Una visione del futuro fallace perché priva della lettura del contesto in cui il Fioravanti si inserisce sin dall’adolescenza. L’unica cosa che lo aspetta è una valigia contenente ventitré chili di esplosivo da depositare alla stazione di Bologna nella sala d’attesa della seconda classe. Un atto ancora più vile se si pensa che quel luogo, a differenza della sala per la prima classe, è frequentato da gente comune che viaggia per necessità o per tornare a casa dopo un anno di lavoro o di studio fuori sede. Eccolo qui il giovane di belle speranze della media borghesia italiana, un criminale che schiaccia un pulsante senza conoscere l’orrore della morte. Un boia che ammazza decine di persone come se stesse interpretando l’eroe negativo di un B movie degli anni Settanta.

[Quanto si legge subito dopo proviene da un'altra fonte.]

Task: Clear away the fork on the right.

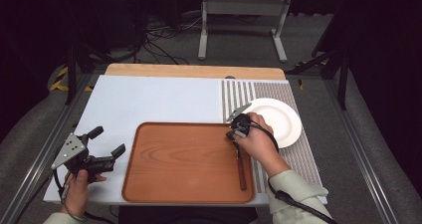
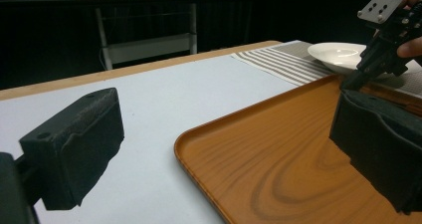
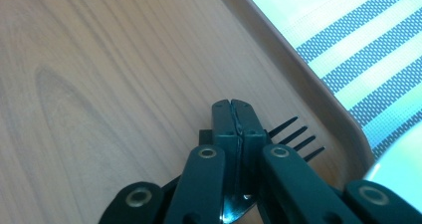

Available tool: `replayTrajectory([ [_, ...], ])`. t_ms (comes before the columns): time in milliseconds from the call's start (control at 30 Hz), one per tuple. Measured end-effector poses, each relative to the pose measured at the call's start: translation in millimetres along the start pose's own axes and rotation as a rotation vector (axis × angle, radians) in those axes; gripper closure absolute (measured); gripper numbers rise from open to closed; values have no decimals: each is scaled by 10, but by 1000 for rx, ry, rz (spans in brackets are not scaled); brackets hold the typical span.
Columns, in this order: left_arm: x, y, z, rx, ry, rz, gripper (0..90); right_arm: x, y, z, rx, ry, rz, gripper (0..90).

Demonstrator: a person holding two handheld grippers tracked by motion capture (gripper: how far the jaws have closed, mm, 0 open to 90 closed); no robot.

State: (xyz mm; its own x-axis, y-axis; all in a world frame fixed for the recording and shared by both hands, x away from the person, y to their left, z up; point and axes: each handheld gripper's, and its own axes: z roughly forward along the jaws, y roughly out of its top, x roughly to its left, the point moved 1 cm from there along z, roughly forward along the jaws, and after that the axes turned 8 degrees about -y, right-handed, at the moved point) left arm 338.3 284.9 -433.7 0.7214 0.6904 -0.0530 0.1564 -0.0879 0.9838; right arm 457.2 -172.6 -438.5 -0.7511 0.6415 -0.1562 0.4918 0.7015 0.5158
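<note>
A fork with a dark wooden handle lies along the right side of the wooden tray. My right gripper is shut on its neck, just inside the tray's right rim. In the right gripper view the closed jaws cover the neck, the black tines stick out to the right, and a bit of shiny metal shows below. My left gripper is held open and holding nothing, just left of the tray; its two black pads stand wide apart in its own view.
A white plate rests on a striped placemat right of the tray, close to my right hand. The pale blue table top stretches behind the tray. Table edges are near my left gripper.
</note>
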Motion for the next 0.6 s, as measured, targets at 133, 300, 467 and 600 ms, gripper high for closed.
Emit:
replayTrajectory([
  [133,-3,1,4,0,-2,1,13,-17,-11,-8,4,-1,4,900],
  [300,-2,0,-5,6,-3,1,13,-24,-17,-11,4,-3,5,900],
  [467,-3,1,-11,3,1,1,13,-24,-8,-31,-19,10,24,878],
  [600,-4,4,-16,2,-1,-1,13,-6,25,-103,-51,11,23,818],
])
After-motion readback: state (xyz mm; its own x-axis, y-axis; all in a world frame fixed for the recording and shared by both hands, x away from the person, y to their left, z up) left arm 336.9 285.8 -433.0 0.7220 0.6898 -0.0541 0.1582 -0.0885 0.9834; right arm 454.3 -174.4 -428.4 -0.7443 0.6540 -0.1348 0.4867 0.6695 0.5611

Il giudice che lo ha condannato, nel novembre 2014, ha definito l’attentato di una «Gravità senza pari», un «danno permanente». Un «evento… indelebile nella coscienza collettiva della nazione», perché con la strage l’Italia da un lato «appare agli occhi dei propri abitanti come incapace di proteggere la propria incolumità, nello svolgersi della loro vita quotidiana, in quanto vittima di individui e organizzazioni capaci di colpire dovunque e senza alcun preavviso»; dall’altro «viene vista come uno Stato in lutto, vulnerabile rispetto all’azione di gruppi estremisti, incapace di difendersi da quelli che sono dei veri e propri nemici interni».
Ciononostante, da un sondaggio realizzato lo scorso anno emerge che, tra le persone di passaggio alla stazione, sono poche quelle a conoscenza dei fatti accaduti il 2 agosto 1980. Il presente mediatizzato ha risucchiato il passato creando un vuoto di memoria. Certo, ci sono i familiari delle vittime a testimoniare con la loro vita gli effetti arrecati da un lutto difficile da elaborare, ma siamo sicuri che basti?
Forse quell’orologio, come quello della stazione di New Orleans, dovrebbe aiutarci ad andare indietro nel tempo e proiettarci virtualmente nel momento stesso della deflagrazione per costringere ogni passante ad imprimere nelle sua mente le immagini del dolore collettivo, per avere maggiore coscienza della memoria nazionale.